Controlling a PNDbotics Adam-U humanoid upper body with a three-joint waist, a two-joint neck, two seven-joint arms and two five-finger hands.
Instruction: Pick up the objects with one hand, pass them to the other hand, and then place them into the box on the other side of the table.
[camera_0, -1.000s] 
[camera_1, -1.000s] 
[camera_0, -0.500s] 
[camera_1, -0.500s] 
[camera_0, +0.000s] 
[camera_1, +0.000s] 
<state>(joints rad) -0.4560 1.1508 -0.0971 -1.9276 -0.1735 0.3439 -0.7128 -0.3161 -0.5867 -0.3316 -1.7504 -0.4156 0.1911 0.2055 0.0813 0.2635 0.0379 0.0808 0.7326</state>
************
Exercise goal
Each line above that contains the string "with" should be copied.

Worked solution
Controlling a PNDbotics Adam-U humanoid upper body with a three-joint waist, a two-joint neck, two seven-joint arms and two five-finger hands.
Instruction: Pick up the objects with one hand, pass them to the other hand, and then place them into the box on the other side of the table.

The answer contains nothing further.